_TASK STATEMENT_: The required answer is the data below, restated word for word with images omitted.

_MATERIAL PROVIDED_:
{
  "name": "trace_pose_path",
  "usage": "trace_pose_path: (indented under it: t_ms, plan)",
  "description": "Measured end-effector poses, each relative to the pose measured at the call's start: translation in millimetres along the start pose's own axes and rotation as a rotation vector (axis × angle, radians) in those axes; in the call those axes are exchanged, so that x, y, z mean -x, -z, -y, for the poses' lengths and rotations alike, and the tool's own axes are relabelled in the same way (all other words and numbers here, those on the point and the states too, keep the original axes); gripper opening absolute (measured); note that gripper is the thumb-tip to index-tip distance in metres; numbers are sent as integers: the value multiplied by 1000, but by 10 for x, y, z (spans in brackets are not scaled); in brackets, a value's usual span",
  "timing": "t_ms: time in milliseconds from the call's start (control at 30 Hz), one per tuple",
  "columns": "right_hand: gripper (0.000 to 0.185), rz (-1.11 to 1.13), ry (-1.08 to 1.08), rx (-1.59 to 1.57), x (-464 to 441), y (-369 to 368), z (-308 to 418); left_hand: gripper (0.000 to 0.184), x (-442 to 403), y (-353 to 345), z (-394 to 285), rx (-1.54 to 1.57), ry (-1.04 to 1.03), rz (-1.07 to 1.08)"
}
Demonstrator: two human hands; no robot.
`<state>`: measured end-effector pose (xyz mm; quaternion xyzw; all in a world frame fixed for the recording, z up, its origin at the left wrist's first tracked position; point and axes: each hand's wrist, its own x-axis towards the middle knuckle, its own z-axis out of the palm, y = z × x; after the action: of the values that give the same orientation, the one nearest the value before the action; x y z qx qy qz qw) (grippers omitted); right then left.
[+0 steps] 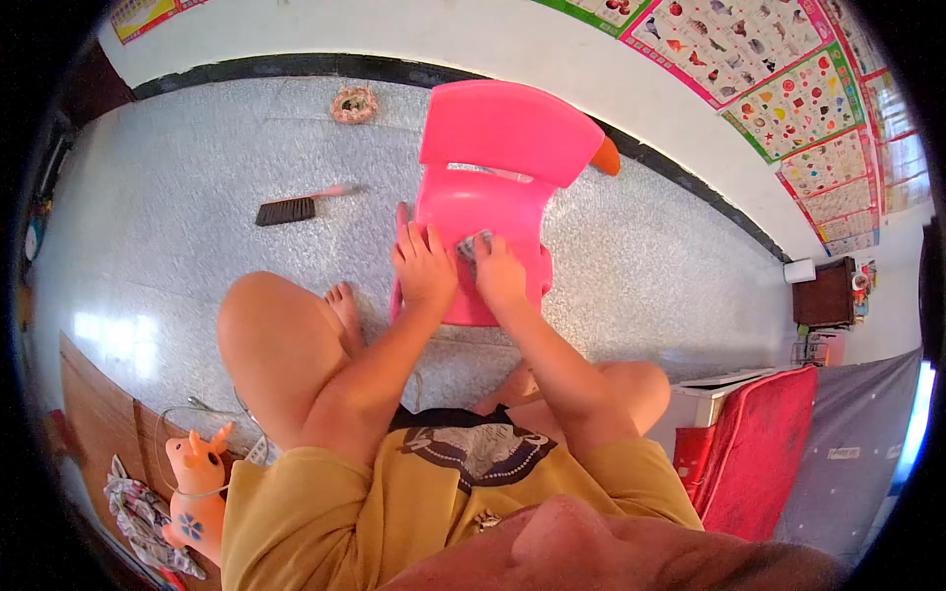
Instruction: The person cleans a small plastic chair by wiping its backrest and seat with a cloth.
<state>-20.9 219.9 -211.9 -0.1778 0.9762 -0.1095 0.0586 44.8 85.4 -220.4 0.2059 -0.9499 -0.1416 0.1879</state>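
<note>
A small pink plastic chair point(463, 202) stands in front of me, its backrest on the far side. My left hand point(426, 271) rests on the left part of the seat with its fingers stretched out and nothing visible in it. Close beside it, my right hand point(501, 276) presses a small grey checked cloth point(471, 246) onto the seat, fingers closed over it. Part of the cloth is hidden under the fingers.
A dark-bristled brush point(286, 211) with a pink handle lies on the floor to the left. Beyond it is a small round patterned object point(353, 104) near the wall. An orange toy animal point(197, 483) stands at lower left, a red mat point(759, 448) at right.
</note>
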Motion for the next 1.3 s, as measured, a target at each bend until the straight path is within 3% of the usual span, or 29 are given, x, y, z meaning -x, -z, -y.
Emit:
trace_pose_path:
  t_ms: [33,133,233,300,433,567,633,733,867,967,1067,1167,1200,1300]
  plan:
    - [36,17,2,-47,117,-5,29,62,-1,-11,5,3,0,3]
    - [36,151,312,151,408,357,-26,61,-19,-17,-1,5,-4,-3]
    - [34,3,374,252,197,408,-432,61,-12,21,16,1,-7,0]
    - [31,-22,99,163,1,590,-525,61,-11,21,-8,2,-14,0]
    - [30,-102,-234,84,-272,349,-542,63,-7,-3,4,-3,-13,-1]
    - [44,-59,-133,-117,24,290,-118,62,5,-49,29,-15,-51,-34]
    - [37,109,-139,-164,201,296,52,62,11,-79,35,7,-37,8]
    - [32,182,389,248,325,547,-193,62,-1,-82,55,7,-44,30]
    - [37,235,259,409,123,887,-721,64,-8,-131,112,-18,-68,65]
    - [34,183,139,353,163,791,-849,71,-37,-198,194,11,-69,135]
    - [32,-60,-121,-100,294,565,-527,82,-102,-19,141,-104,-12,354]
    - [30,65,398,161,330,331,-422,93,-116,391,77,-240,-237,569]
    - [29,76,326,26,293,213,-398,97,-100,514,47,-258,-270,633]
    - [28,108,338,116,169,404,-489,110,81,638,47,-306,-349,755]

_ANSWER TO THE EXERCISE_:
{
  "name": "trace_pose_path",
  "usage": "trace_pose_path: (indented under it: t_ms, plan)",
  "description": "Measured end-effector poses, each relative to the pose measured at the call's start: translation in millimetres along the start pose's own axes and rotation as a rotation vector (axis × angle, radians) in those axes; in the call those axes are exchanged, so that x, y, z mean -x, -z, -y, for the poses' lengths and rotations alike, and the tool's own axes are relabelled in the same way (all other words and numbers here, those on the point and the states too, keep the original axes); gripper opening absolute (measured); note that gripper is the thumb-tip to index-tip distance in metres; numbers are sent as integers: the value multiplied by 1000, but by 10 for x, y, z (spans in brackets are not scaled); in brackets, a value's usual span",
  "timing": "t_ms: time in milliseconds from the call's start (control at 30 Hz), one per tuple",
  "columns": "right_hand: gripper (0.000 to 0.185), rz (-1.11 to 1.13), ry (-1.08 to 1.08), rx (-1.59 to 1.57), x (-464 to 441), y (-369 to 368), z (-308 to 418); left_hand: gripper (0.000 to 0.184), x (-442 to 403), y (-353 to 345), z (-394 to 285), rx (-1.54 to 1.57), ry (-1.04 to 1.03), rz (-1.07 to 1.08)"
}
Demonstrator: two human hands; no robot.
`<state>`: measured end-effector pose (xyz mm; quaternion xyzw; all in a world frame fixed for the recording, z up, its origin at the left wrist's first tracked position; point and axes: each hand's wrist, its own x-axis towards the middle knuckle, its own z-axis out of the palm, y = z × x; after the action: of the values that give the same orientation, the one nearest the value before the action; x y z qx qy qz qw) (grippers omitted); right then left.
[+0 steps] 
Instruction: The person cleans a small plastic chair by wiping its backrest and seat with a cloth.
<state>-20.9 219.9 -211.9 -0.1778 0.9762 -0.1095 0.0586 44.8 85.4 -220.4 0.2059 -0.9499 -0.1416 0.1879</state>
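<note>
A small pink plastic chair point(463, 202) stands in front of me, its backrest on the far side. My left hand point(426, 271) rests on the left part of the seat with its fingers stretched out and nothing visible in it. Close beside it, my right hand point(501, 276) presses a small grey checked cloth point(471, 246) onto the seat, fingers closed over it. Part of the cloth is hidden under the fingers.
A dark-bristled brush point(286, 211) with a pink handle lies on the floor to the left. Beyond it is a small round patterned object point(353, 104) near the wall. An orange toy animal point(197, 483) stands at lower left, a red mat point(759, 448) at right.
</note>
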Motion for the next 1.3 s, as measured, a target at each bend until the straight path is within 3% of the usual span, or 29 are given, x, y, z meaning -x, -z, -y.
Emit:
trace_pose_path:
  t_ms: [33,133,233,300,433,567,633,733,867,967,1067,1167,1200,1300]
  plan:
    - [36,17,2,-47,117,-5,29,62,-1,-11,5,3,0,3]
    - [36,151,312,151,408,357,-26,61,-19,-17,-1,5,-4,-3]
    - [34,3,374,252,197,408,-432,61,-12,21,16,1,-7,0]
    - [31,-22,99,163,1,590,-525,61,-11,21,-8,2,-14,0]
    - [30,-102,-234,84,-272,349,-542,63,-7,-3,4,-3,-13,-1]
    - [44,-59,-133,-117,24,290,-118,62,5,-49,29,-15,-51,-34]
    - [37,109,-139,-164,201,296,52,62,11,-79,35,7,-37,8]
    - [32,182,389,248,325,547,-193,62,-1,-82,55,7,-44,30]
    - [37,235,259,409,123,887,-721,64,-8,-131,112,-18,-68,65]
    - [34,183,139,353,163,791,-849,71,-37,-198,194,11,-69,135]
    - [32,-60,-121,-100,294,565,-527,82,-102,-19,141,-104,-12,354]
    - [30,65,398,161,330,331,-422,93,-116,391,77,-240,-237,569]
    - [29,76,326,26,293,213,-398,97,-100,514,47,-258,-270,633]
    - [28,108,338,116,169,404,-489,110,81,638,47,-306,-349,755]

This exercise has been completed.